— Task directions —
Would you retype the listing below word for word, without any of its pictures?
════════════════
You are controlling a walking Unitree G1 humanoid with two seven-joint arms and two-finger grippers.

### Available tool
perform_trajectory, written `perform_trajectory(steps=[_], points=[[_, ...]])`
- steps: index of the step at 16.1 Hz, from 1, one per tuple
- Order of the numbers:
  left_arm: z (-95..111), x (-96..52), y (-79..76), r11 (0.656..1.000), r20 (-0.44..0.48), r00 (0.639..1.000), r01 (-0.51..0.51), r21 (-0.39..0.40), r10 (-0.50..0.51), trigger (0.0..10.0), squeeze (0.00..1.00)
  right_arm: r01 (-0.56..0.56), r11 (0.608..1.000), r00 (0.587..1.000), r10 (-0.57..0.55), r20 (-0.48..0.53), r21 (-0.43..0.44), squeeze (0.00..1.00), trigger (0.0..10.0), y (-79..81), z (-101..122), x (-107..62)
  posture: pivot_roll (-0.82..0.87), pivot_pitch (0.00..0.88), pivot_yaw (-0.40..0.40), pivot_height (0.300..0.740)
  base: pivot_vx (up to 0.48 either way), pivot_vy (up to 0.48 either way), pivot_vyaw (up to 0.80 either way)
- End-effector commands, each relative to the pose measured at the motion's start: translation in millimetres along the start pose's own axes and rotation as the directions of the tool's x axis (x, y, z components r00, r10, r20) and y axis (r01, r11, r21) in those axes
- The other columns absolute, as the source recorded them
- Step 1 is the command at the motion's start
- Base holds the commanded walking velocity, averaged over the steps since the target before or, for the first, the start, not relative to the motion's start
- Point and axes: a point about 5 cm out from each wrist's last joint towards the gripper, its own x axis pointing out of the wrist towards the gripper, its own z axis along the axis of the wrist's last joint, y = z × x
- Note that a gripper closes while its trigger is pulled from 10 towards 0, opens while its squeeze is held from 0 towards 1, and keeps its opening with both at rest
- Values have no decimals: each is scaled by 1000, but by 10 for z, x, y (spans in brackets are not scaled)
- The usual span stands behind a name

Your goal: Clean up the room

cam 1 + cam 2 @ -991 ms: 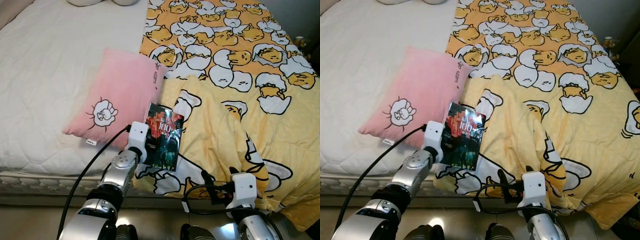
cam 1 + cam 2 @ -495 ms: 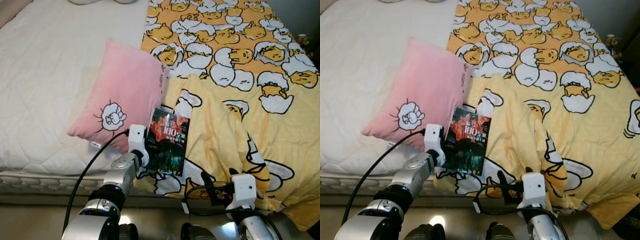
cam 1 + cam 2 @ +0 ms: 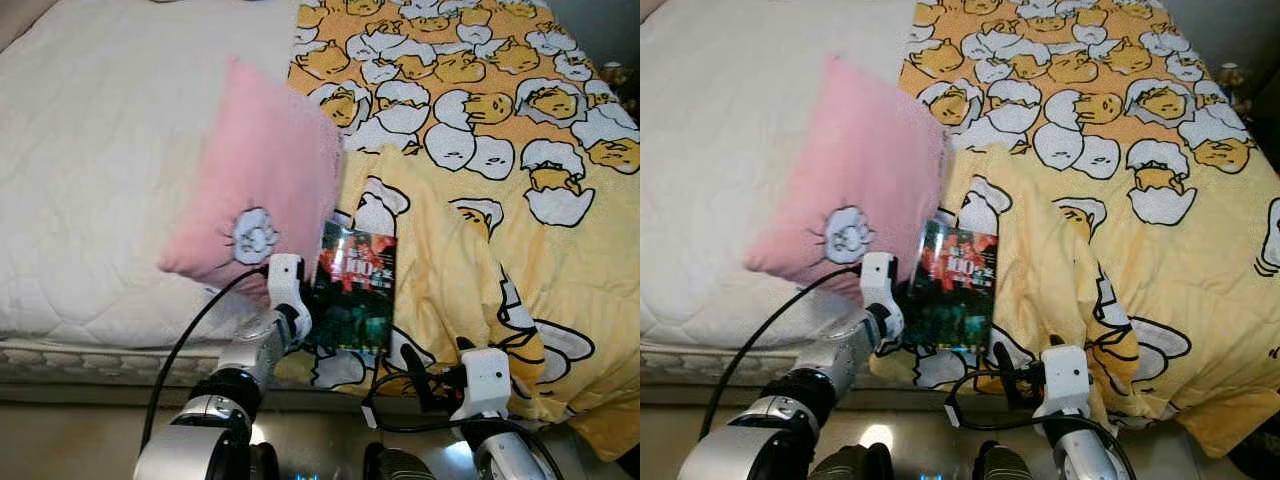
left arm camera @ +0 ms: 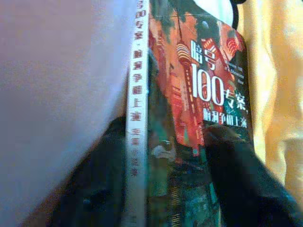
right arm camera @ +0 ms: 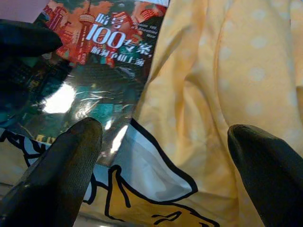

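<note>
A dark book (image 3: 355, 290) with a red and teal cover lies at the bed's near edge, half on the yellow egg-print blanket (image 3: 480, 130). My left gripper (image 4: 165, 156) is shut on the book, one finger (image 4: 236, 179) on the cover and the other behind the white spine. A pink pillow (image 3: 265, 190) leans tilted up on its edge against the book's left side and my left wrist (image 3: 283, 278). My right gripper (image 5: 165, 142) hangs open over the blanket just right of the book, touching nothing.
The white quilted mattress (image 3: 100, 150) spreads to the left of the pillow. The blanket is rumpled and droops over the bed's front edge (image 3: 560, 400). A black cable (image 3: 185, 345) runs along my left arm. A strip of floor lies below the bed.
The left gripper has moved right and forward with the book. The pink pillow has tipped up steeper and shifted right. The right arm stays put.
</note>
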Motion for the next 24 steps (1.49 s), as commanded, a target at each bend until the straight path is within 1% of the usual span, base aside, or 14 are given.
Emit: perform_trajectory(steps=[1, 5, 8, 9, 10, 11, 13, 15, 18, 19, 20, 21, 23, 24], points=[[-108, 45, -136, 998, -47, 997, 56, -27, -57, 0, 0, 9, 1000, 1000, -9, -14, -5, 0, 10000, -6, -16, -28, -179, 174, 11, 740, 0, 0, 0], [-51, 82, -206, 993, -8, 996, 88, -82, -89, 0, 0, 9, 1000, 1000, -9, -16, -4, 0, 10000, -2, -18, -25, -178, 175, 12, 740, 0, 0, 0], [213, 102, -104, 974, 130, 990, -16, -225, 47, 0, 0, 6, 1000, 1000, -6, -16, -5, 0, 10000, 8, -18, -18, -173, 178, 12, 740, 0, 0, 0], [329, 96, -65, 975, 182, 980, -45, -215, 85, 0, 0, 6, 1000, 1000, -6, -16, -5, 0, 10000, 10, -19, -18, -172, 178, 13, 740, 0, 0, 0], [512, 80, -31, 984, 261, 957, -84, -159, 123, 0, 0, 7, 1000, 1000, -7, -16, -5, 0, 10000, 9, -22, -19, -172, 178, 13, 740, 0, 0, 0], [701, 68, -43, 991, 332, 934, -128, -30, 131, 0, 0, 7, 1000, 1000, -7, -18, -6, 0, 10000, 9, -27, -18, -168, 177, 13, 740, 0, 0, 0], [879, 60, -99, 979, 392, 912, -172, 107, 117, 0, 0, 6, 1000, 1000, -6, -18, -8, 0, 10000, 11, -27, -12, -166, 174, 12, 740, 0, 0, 0], [1026, 46, -208, 978, 453, 891, -123, 166, 35, 0, 0, 3, 1000, 1000, -3, -11, -10, 0, 10000, 6, -8, 23, -160, 160, 11, 740, 0, 0, 0], [1021, 63, -238, 970, 442, 897, -129, 205, 26, 0, 0, 0, 1000, 1000, 0, -8, -16, 0, 10000, -20, -3, 58, -153, 148, 10, 740, 0, 0, 0], [979, 59, -221, 947, 428, 902, -174, 268, 45, 8745, 0, -2, 1000, 1000, 1, -7, -20, 0, 10000, -24, 1, 67, -151, 143, 9, 740, 0, 0, 0], [907, 40, -171, 903, 415, 907, -239, 357, 76, 10000, 800, -4, 1000, 1000, 3, -6, -23, 0, 10000, -25, 2, 70, -150, 141, 6, 740, 0, 0, 0], [789, 26, -135, 865, 381, 922, -247, 437, 70, 10000, 1000, -5, 1000, 1000, 5, -7, -26, 0, 10000, -21, 1, 75, -152, 142, 5, 740, 0, 0, 0], [780, 12, -140, 880, 388, 920, -232, 415, 60, 10000, 1000, -2, 1000, 1000, 2, -6, -31, 0, 10000, -29, 8, 84, -154, 146, 3, 740, 0, 0, 0], [911, -21, -246, 872, 457, 890, -217, 439, -8, 10000, 1000, -1, 999, 1000, 1, -3, -41, 0, 10000, -31, 38, 145, -145, 149, 3, 740, 0, 0, 0]])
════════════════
— Response —
You are controlling a walking Unitree G1 humanoid with two seven-joint arms and two-finger grippers.

### Available tool
perform_trajectory, written `perform_trajectory(steps=[_], points=[[_, ...]])`
- steps: index of the step at 16.1 Hz, from 1, one per tuple
- Order of the numbers:
  left_arm: z (-95..111), x (-96..52), y (-79..76), r11 (0.656..1.000), r20 (-0.44..0.48), r00 (0.639..1.000), r01 (-0.51..0.51), r21 (-0.39..0.40), r10 (-0.50..0.51), trigger (0.0..10.0), squeeze (0.00..1.00)
  right_arm: r01 (-0.56..0.56), r11 (0.608..1.000), r00 (0.587..1.000), r10 (-0.57..0.55), r20 (-0.48..0.53), r21 (-0.43..0.44), squeeze (0.00..1.00), trigger (0.0..10.0), y (-79..81), z (-101..122), x (-107..62)
  posture: pivot_roll (-0.82..0.87), pivot_pitch (0.00..0.88), pivot_yaw (-0.40..0.40), pivot_height (0.300..0.740)
  base: pivot_vx (up to 0.48 either way), pivot_vy (up to 0.48 either way), pivot_vyaw (up to 0.80 either way)
- End-effector commands, each relative to the pose measured at the motion's start: translation in millimetres along the start pose's own axes and rotation as the directions of the tool's x axis (x, y, z components r00, r10, r20) and y axis (r01, r11, r21) in those axes
- The other columns absolute, as the source recorded them
- Step 1 is the command at the motion's start
- Base holds the commanded walking velocity, averaged over the steps since the target before or, for the first, the start, not relative to the motion's start
- Point and axes: a point about 5 cm out from each wrist's last joint towards the gripper, its own x axis pointing out of the wrist towards the gripper, its own z axis along the axis of the wrist's last joint, y = z × x
- Note that a gripper closes while its trigger is pulled from 10 towards 0, opens while its squeeze is held from 0 towards 1, and keeps its opening with both at rest
- Values have no decimals: each is scaled by 1000, but by 10 for z, x, y (spans in brackets are not scaled)
- The usual span stands behind a name

Your goal: Clean up the room

cam 1 + cam 2 @ -991 ms: 
cam 1 + cam 2 @ -495 ms: 
cam 1 + cam 2 @ +0 ms: 
left arm camera @ +0 ms: 
right arm camera @ +0 ms: 

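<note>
A dark book (image 3: 355, 290) with a red and teal cover lies at the bed's near edge, half on the yellow egg-print blanket (image 3: 480, 130). My left gripper (image 4: 165, 156) is shut on the book, one finger (image 4: 236, 179) on the cover and the other behind the white spine. A pink pillow (image 3: 265, 190) leans tilted up on its edge against the book's left side and my left wrist (image 3: 283, 278). My right gripper (image 5: 165, 142) hangs open over the blanket just right of the book, touching nothing.
The white quilted mattress (image 3: 100, 150) spreads to the left of the pillow. The blanket is rumpled and droops over the bed's front edge (image 3: 560, 400). A black cable (image 3: 185, 345) runs along my left arm. A strip of floor lies below the bed.
The left gripper has moved right and forward with the book. The pink pillow has tipped up steeper and shifted right. The right arm stays put.
</note>
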Motion for the next 24 steps (1.49 s), as commanded, a target at each bend until the straight path is within 1% of the usual span, base aside, or 14 are given.
Emit: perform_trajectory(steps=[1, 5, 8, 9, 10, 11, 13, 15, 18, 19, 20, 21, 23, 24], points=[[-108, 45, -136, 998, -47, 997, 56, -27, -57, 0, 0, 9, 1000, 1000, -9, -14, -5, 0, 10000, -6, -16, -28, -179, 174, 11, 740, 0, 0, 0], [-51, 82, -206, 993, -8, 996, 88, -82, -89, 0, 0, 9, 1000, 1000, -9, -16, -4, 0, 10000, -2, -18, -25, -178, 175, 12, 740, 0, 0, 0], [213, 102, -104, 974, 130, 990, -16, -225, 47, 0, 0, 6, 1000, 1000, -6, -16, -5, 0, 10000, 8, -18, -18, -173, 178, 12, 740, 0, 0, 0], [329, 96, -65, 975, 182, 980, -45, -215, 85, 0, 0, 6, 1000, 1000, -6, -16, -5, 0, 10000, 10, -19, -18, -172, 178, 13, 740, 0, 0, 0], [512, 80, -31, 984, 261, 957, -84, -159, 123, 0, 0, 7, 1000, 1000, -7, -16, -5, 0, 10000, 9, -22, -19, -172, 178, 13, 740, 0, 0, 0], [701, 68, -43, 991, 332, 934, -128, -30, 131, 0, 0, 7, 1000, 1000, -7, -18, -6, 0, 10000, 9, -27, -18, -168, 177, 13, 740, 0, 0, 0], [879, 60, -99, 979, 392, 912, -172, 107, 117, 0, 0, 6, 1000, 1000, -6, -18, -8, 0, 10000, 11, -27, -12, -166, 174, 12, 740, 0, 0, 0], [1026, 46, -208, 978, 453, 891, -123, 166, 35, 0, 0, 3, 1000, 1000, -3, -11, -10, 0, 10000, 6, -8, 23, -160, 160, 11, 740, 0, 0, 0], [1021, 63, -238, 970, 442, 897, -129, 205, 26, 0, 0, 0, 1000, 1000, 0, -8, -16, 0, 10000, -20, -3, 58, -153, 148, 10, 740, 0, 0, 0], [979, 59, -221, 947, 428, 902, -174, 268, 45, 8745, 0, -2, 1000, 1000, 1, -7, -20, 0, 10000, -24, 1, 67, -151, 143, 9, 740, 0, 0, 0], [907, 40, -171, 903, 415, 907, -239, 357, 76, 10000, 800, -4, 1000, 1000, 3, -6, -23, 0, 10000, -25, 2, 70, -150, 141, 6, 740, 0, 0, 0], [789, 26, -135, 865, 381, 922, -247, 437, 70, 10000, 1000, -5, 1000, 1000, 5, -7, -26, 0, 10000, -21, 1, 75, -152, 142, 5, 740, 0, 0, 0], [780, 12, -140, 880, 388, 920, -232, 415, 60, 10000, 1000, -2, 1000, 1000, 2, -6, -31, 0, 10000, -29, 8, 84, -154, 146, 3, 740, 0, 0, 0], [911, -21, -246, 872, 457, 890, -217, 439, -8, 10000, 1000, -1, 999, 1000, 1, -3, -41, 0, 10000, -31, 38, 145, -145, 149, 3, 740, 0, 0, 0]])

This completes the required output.